If multiple variables are entered, each unique combinations of the variables is considered a block.
To specify multiple sets of blocks, separate blocking variables with "|", such as block(bvar1 | bvar2 bvar3 | bvar4).
(Variable name abbreviations are not allowed in {it:blockvars}.) {p_end}
{pmore}For large data sets, it is often advisable to specify several blocking variables.
Attempting to match with no blocks could lead to undesirable run times.
Specifying only one or two blocking variables will only find exact matches on those variables.
The blocking variables will usually also be included in the list of matching variables.{p_end}
{phang}{opt calcweights} recommends weights for a following run.
When conducting the linking, this option tracks the percentage of times a variable matches,
separately for potential match pairs above and below the cutoff.
After the linking, it uses these percentages to compute recommended weights (for a re-run, perhaps){p_end}
{pmore}Weights are calculated as follows:{p_end}
{phang3}r(new_dst_poswgt) = log_2(p1/p2){p_end}
{phang3}r(new_dst_negwgt) = log_2((1-p1)/(1-p2)){p_end}
{phang3}where p1 is the percentage of times the variable matched among matches and
p2 is the percentage of times the variable matched among nonmatches (using the current set of weights).{p_end}
{pmore}This option is more computationally intensive than the default (not performing these calculations);
specifying it could more than double runtimes.{p_end}
{phang}{opt bestmatch} enables 1:1 linking to avoid cases where an {cmd:id} is assigned to multiple _matchIDs.
After running this subroutine, each {cmd:id} will be assigned to no more than one _matchID.

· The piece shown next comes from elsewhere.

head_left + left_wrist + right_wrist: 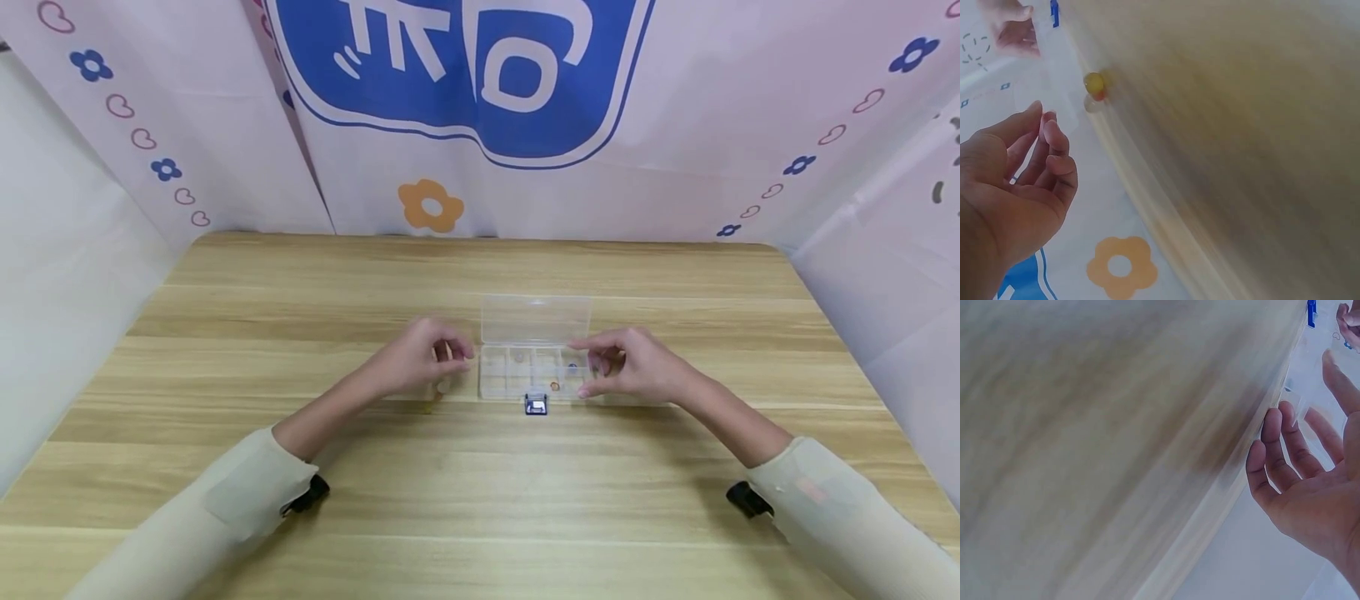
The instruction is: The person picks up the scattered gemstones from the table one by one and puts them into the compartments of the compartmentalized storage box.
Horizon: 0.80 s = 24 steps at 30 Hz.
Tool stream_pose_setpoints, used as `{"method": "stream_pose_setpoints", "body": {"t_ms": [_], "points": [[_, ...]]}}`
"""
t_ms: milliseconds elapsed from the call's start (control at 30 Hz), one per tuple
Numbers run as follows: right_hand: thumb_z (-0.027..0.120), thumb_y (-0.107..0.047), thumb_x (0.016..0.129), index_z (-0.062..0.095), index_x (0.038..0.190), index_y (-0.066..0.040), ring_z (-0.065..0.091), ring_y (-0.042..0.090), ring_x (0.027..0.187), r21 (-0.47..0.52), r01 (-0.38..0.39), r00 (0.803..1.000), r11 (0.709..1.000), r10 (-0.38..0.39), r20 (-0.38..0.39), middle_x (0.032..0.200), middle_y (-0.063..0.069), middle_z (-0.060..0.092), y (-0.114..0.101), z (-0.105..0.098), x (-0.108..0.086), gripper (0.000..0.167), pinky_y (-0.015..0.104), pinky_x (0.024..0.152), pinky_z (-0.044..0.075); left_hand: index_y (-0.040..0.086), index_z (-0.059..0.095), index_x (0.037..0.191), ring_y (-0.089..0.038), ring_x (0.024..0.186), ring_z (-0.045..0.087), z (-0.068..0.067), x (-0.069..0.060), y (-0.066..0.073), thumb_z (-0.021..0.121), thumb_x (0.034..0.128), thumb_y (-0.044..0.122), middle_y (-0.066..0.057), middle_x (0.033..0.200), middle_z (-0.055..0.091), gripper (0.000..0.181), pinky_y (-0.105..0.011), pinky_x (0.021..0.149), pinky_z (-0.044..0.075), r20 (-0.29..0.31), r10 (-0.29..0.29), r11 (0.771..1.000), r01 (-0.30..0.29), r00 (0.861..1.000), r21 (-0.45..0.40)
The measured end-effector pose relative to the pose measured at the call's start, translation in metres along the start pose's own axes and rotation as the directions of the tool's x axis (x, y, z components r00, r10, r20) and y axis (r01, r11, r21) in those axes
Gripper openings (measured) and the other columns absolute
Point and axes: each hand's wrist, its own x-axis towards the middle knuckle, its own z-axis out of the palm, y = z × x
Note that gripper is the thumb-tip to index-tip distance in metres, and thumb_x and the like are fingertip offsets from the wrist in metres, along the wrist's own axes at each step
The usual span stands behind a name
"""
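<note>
A clear plastic compartment box (520, 390) lies on the table with its transparent lid (536, 318) raised at the back. Inside it, an orange bead (555, 386) and a blue bead (573, 367) sit in separate compartments. My right hand (637, 365) grips the box's right end, thumb at the front edge and forefinger at the back. Just left of the box is my left hand (420, 358), its fingers bent and its thumb close to the forefinger; whether something tiny is between them is hidden. Beneath it lie a yellow bead (1093, 82) and a clear bead (1091, 104).
A blue latch (536, 405) hangs at the box's front edge. The wooden table (480, 500) ends at a white curtain (712, 167) with printed flowers. Black wrist straps show below both sleeves (247, 483).
</note>
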Motion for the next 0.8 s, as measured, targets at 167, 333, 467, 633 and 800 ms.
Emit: {"method": "stream_pose_setpoints", "body": {"t_ms": [167, 333, 467, 633, 800], "points": [[0.093, -0.014, 0.077, 0.067, 0.133, 0.004, 0.057, 0.02, 0.076, 0.007, 0.001, 1.0, 1.0, -0.001, 0.002, 0.085, 0.004, 0.065, 0.0, 0.001, 0.0, 0.064, 0.026, 0.065, 0.053, 0.0, 0.074, 0.087, -0.011, 0.071, 0.06, -0.003, -0.012, -0.006, 0.077, 0.0901, -0.002, -0.002, 0.081, 0.071, 0.005, -0.023, 0.061, 0.052, 0.037, -0.035, 0.999, 0.034, 0.999, 0.005], [0.093, -0.014, 0.077, 0.067, 0.132, 0.004, 0.057, 0.019, 0.076, 0.01, 0.005, 1.0, 1.0, -0.005, 0.001, 0.085, 0.005, 0.065, 0.0, 0.001, 0.0, 0.064, 0.026, 0.065, 0.054, 0.006, 0.074, 0.082, -0.011, 0.069, 0.06, -0.005, -0.022, -0.01, 0.08, 0.0877, -0.002, 0.002, 0.077, 0.069, 0.012, -0.024, 0.06, 0.053, 0.05, -0.031, 0.999, 0.03, 0.998, 0.021], [0.093, -0.013, 0.076, 0.067, 0.132, 0.004, 0.058, 0.019, 0.076, 0.006, 0.014, 1.0, 1.0, -0.014, -0.002, 0.085, 0.005, 0.065, 0.0, 0.001, 0.0, 0.064, 0.026, 0.066, 0.054, 0.007, 0.074, 0.081, -0.009, 0.069, 0.059, -0.006, -0.027, -0.012, 0.081, 0.0866, -0.002, 0.004, 0.077, 0.069, 0.013, -0.024, 0.063, 0.053, 0.056, -0.008, 0.999, 0.006, 0.998, 0.044], [0.093, -0.013, 0.076, 0.067, 0.132, 0.004, 0.058, 0.019, 0.076, 0.011, 0.012, 1.0, 1.0, -0.012, -0.001, 0.085, 0.005, 0.065, 0.0, 0.001, 0.0, 0.064, 0.026, 0.065, 0.054, 0.007, 0.074, 0.082, -0.008, 0.07, 0.059, -0.006, -0.031, -0.013, 0.081, 0.0863, -0.001, 0.003, 0.078, 0.07, 0.012, -0.025, 0.064, 0.054, 0.084, -0.013, 0.999, 0.009, 0.996, 0.052], [0.093, -0.013, 0.077, 0.067, 0.132, 0.004, 0.057, 0.02, 0.076, 0.012, 0.004, 1.0, 1.0, -0.004, -0.001, 0.084, 0.004, 0.065, 0.001, 0.001, 0.0, 0.064, 0.025, 0.064, 0.052, 0.006, 0.074, 0.083, -0.007, 0.071, 0.061, -0.005, -0.032, -0.014, 0.08, 0.0871, -0.002, 0.002, 0.081, 0.072, 0.011, -0.024, 0.066, 0.055, 0.122, -0.035, 0.997, 0.027, 0.992, 0.067]]}}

The algorithm keeps the _matchID with the highest score, as long as neither {cmd:id} in _matchID is assigned to a different _matchID with a higher score.
That is, second-best matches are dropped for a given {cmd:id}.
(Ties are broken in descending order by _score, then ascending order by the {cmd:id}.)
For example, the {opt bestmatch} option might be used when the two data sets contain data on uniquely identified individuals
and one is trying to match each person to only one other person.{p_end}
{pmore}In the following example, the third matched pair is dropped by {opt bestmatch}
because record 1 was "already" matched to observation 10 with a higher score, and
the fifth matched pair is dropped
because record 13 was "already" matched to record 3 with a higher score.{p_end}
{p 16 16 2 0}{bind: default bestmatch }{break}
{bind: +---------------------+ +---------------------+ }{break}
{bind: | _id0 _id1 _score | | _id0 _id1 _score | }{break}
{bind: +---------------------+ +---------------------+ }{break}
{bind: | 1 10 15 | | 1 10 15 | }{break}
{bind: | 2 12 13 | | 2 12 13 | }{break}
{bind: | 1 11 9 | | | }{break}
{bind: | 3 13 8 | | 3 13 8 | }{break}
{bind: | 4 13 7 | | | }{break}
{bind: +---------------------+ +---------------------+ }{p_end}
{phang}{opt srcbestmatch(0|1)} enables 1:M or M:1 linking to prevent an {cmd:id} in one of the files
from being assigned to multiple _matchIDs.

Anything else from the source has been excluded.